**Instructions to follow**
Copy each line of the data below exactly, leaving out pictures.

**Collected material**
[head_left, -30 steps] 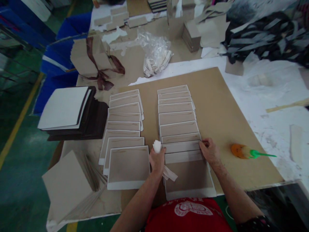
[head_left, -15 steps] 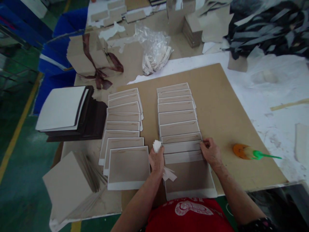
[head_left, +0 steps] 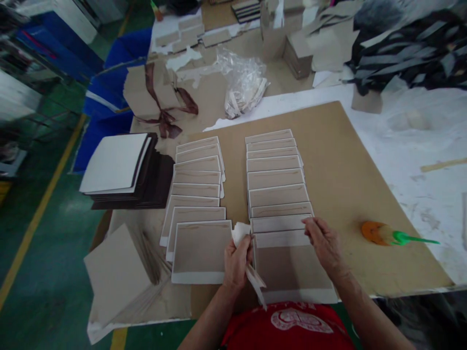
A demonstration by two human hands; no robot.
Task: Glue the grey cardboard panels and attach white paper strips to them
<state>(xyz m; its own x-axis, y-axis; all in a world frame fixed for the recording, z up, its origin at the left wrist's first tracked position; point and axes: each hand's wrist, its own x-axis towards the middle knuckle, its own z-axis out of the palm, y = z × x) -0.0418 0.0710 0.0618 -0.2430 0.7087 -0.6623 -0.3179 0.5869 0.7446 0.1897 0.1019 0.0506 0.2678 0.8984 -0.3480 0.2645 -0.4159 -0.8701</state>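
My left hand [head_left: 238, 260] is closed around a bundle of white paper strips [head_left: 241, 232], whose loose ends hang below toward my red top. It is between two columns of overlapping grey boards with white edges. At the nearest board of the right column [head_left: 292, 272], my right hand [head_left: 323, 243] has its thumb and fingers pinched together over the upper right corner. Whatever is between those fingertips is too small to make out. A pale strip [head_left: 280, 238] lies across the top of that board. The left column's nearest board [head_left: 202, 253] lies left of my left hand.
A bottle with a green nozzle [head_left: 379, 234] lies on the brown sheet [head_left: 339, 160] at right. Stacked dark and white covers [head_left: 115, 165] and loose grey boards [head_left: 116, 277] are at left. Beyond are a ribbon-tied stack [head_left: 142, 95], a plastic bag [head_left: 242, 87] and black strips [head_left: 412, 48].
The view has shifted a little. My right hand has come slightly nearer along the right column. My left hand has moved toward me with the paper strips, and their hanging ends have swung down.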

**Exercise solution**
[head_left, -30 steps] 
[head_left, -15 steps] 
[head_left, +0 steps] 
A demonstration by two human hands; no robot.
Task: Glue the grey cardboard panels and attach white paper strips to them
<state>(xyz m; its own x-axis, y-axis; all in a world frame fixed for the recording, z up, its origin at the left wrist's first tracked position; point and axes: each hand's wrist, its own x-axis towards the middle knuckle, its own z-axis out of the palm, y = z × x) -0.0418 0.0710 0.0618 -0.2430 0.7087 -0.6623 -0.3179 0.5869 0.7446 0.1897 0.1019 0.0506 0.2678 0.8984 -0.3480 0.2645 -0.4159 -0.8701</state>
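My left hand [head_left: 238, 260] is closed around a bundle of white paper strips [head_left: 241, 232], whose loose ends hang below toward my red top. It is between two columns of overlapping grey boards with white edges. At the nearest board of the right column [head_left: 292, 272], my right hand [head_left: 323, 243] has its thumb and fingers pinched together over the upper right corner. Whatever is between those fingertips is too small to make out. A pale strip [head_left: 280, 238] lies across the top of that board. The left column's nearest board [head_left: 202, 253] lies left of my left hand.
A bottle with a green nozzle [head_left: 379, 234] lies on the brown sheet [head_left: 339, 160] at right. Stacked dark and white covers [head_left: 115, 165] and loose grey boards [head_left: 116, 277] are at left. Beyond are a ribbon-tied stack [head_left: 142, 95], a plastic bag [head_left: 242, 87] and black strips [head_left: 412, 48].
The view has shifted a little. My right hand has come slightly nearer along the right column. My left hand has moved toward me with the paper strips, and their hanging ends have swung down.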

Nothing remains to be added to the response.